I'm heterozygous for cystic fibrosis. It fucked my plans for having kids, cause I don't have vas deferens. (Most people who are heterozygous don't have any problems, but some men do with fertility). But apparently heterozygous people are more resistant to cholera and dysentery, since our cells hold onto water easier.

[–] [email protected] 19 points 10 months ago* (last edited 10 months ago)

According to wikipedia, tetrachromacy is caused by having having both normal vision and red-green color blind genes in different chromosomes, so some of the red or green cones end up being receptive to a wavelength between red and green. Rods don't sound affected.

Health line article doesn't mention the wavelength. Got me excited that it was infrared or something

[–] [email protected] 10 points 10 months ago (1 children)

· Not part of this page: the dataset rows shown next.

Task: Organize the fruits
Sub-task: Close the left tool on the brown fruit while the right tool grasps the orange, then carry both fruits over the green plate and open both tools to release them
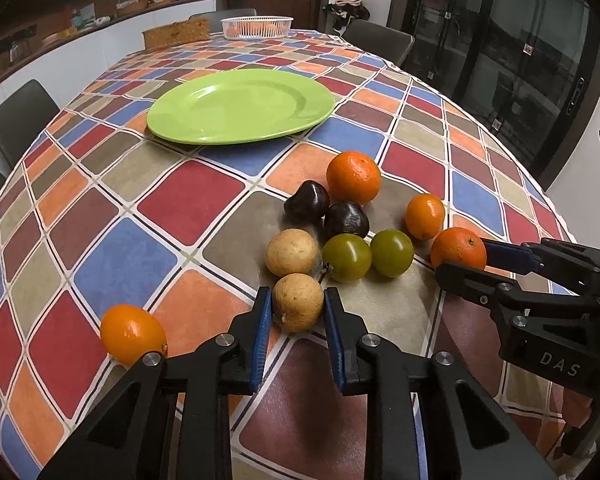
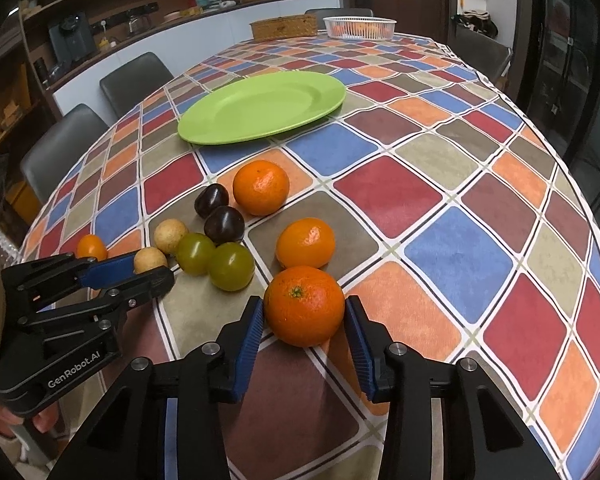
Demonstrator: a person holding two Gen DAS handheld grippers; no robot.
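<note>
Blue-padded left gripper is clamped on the near tan fruit; the right gripper has its pads against the nearest orange. Both fruits sit on the tabletop at the near edge of the cluster, well short of the empty green plate.

Risks, as judged: round skins may roll out between the pads on lifting; the tan fruit's neighbours, a second tan fruit and a green fruit, lie close and could be nudged away.
</note>
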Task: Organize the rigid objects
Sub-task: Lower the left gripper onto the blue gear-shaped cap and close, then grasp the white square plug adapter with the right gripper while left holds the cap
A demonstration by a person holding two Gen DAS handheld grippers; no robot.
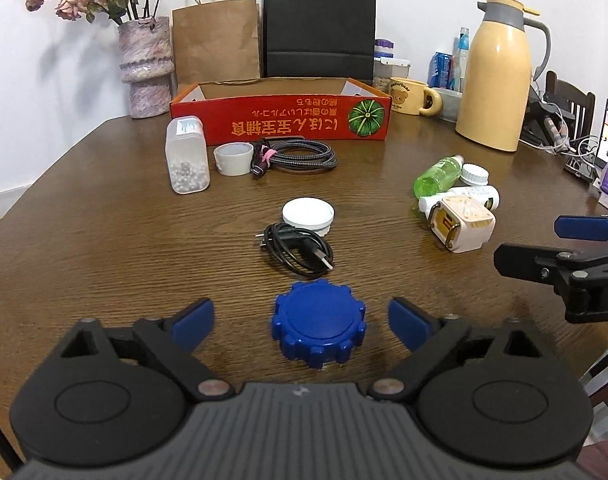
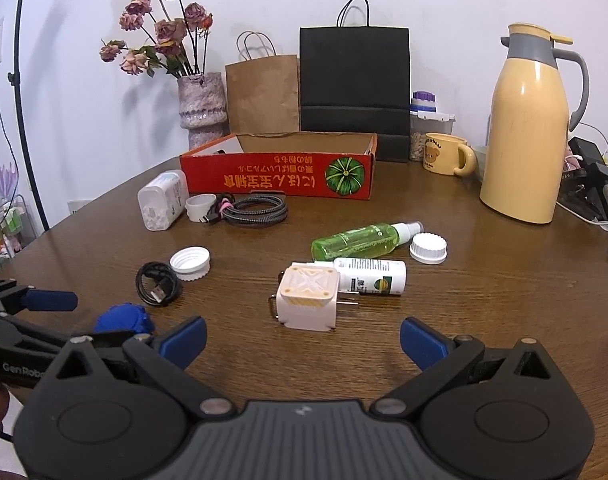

Same with my dad. He said that the military liked red/green colour blindness for spotting camouflaged stuff.

[–] [email protected] 8 points 10 months ago (3 children)

This link is very interesting. Interesting for people that are colorblind, and interesting for people that are not.

[–] [email protected] 4 points 10 months ago

I could see 3 out of 4 of them but I'm not colour blind...

[–] [email protected] 3 points 10 months ago* (last edited 10 months ago) (1 children)

That's fun!! I am not color blind and was able with a lot of work to sort of see some of them. The easiest is the second one just squint and unfocus if you wanna try. The first one I couldn't get to work at all though

[–] [email protected] 2 points 1 month ago

I am colour blind and the first one was the easiest to see by far. My wife couldn’t make it out even when I showed her where the lines were.

[–] [email protected] 1 points 10 months ago

Great, I'm too color blind for the normal tests, and not color blind enough for this apparently. Fuckin dots man.

[–] [email protected] 4 points 10 months ago

This is how all super powers work... There is always a downside.